The St. Louis Development Corporation has taken a practical, boots-on-the-ground step toward tackling two long-standing problems at once: vacant land and the lack of attainable housing in North City. With board approval now in place, a small but important modular housing project is moving forward in The Ville, a neighborhood that has seen far too many empty lots linger for far too long.
Ten new homes are planned for Aldine Avenue, built on parcels that have been sitting idle for years. The funding—$3.2 million from American Rescue Plan Act dollars—isn’t flashy, and that’s a good thing. This isn’t about architectural statements or experimental housing concepts. It’s about putting well-built, permanent homes back where homes once stood.

Why Panelized-Modular Makes Sense Here
The homes will be produced by Module Building Systems, a locally based offsite construction company that manufactures housing components in a factory environment before assembling them on site. That distinction matters. Modular construction isn’t about shortcuts—it’s about control. Weather delays are reduced, quality is more consistent, and construction schedules are far more predictable than traditional site-built methods.
For a city trying to stretch public dollars while delivering real results, modular construction is a logical fit. It allows the developer and the city to focus less on fighting delays and more on delivering finished homes that meet code, meet expectations, and meet the needs of future residents.
More Than Just Ten Houses
While ten homes won’t solve St. Louis’s housing challenges on their own, projects like this are often about momentum as much as math. Replacing vacant lots with occupied homes changes how a block feels, how it’s maintained, and how neighbors invest emotionally and financially in their surroundings. Residents have already pointed out that empty lots attract dumping and neglect; occupied homes tend to do the opposite.

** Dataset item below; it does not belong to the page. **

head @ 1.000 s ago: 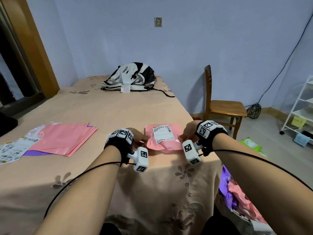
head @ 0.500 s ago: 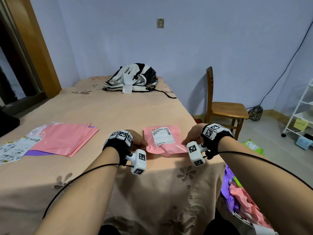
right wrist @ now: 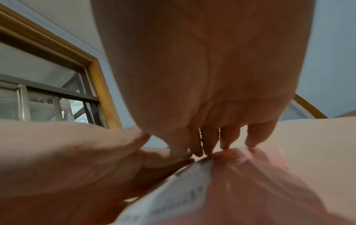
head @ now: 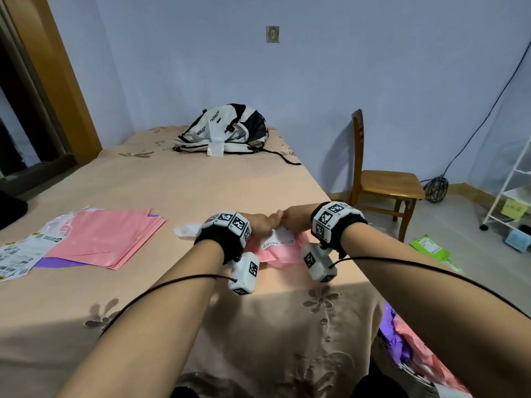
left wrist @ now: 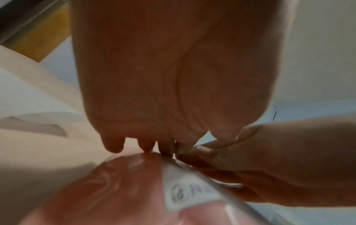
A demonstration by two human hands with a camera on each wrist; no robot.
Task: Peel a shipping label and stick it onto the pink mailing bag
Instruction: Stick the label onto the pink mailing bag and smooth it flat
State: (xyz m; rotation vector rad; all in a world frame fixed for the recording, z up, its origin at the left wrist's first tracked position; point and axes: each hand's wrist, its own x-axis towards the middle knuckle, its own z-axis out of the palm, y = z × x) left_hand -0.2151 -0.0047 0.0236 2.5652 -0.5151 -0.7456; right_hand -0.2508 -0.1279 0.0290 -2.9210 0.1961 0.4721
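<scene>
A pink mailing bag (head: 277, 258) lies on the peach bedspread (head: 172, 297) near its right edge. A white shipping label (head: 278, 240) is on top of it. My left hand (head: 260, 224) and right hand (head: 296, 218) meet side by side over the bag's far end and hide it. In the left wrist view, my left hand (left wrist: 154, 146) has straight fingers whose tips press on the bag (left wrist: 115, 190) beside the label (left wrist: 192, 191). In the right wrist view, my right hand (right wrist: 208, 146) presses likewise on the bag (right wrist: 269, 190) and the label (right wrist: 173, 197).
A white paper scrap (head: 186, 229) lies left of my left hand. A stack of pink bags (head: 106, 237) and label sheets (head: 20, 254) sit at the left. A backpack (head: 224, 130) is at the bed's far end. A wooden chair (head: 385, 185), a white rack (head: 517, 182) and floor bags (head: 416, 349) stand right.
Both hands have moved from the bag's left and right sides to its far end, where they now touch each other over the label. The bag looks more bunched.
</scene>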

There’s also a longer-term economic angle. Module Building Systems plans to relocate its headquarters into the city, bringing jobs along with it. That kind of move ties housing development to local employment, reinforcing the idea that offsite construction can be both a housing solution and an economic development tool.
Listening Before Building
SLDC has indicated that community engagement will be part of the process, with town halls planned so residents can ask questions and offer input before construction begins in earnest. That step is often overlooked, but it’s critical—especially in neighborhoods that have seen too many plans announced and too few delivered.

The city expects the homes to be completed by the end of 2026. That may feel far away to some, but in the world of urban infill and public-private development, it’s a reasonable timeline—especially for a project designed to be done right rather than rushed.
This isn’t a silver bullet, and it’s not being pitched as one. What it is, however, is a realistic example of how modular construction can quietly do what it does best: take empty ground, apply discipline and repetition, and turn it back into places where people live.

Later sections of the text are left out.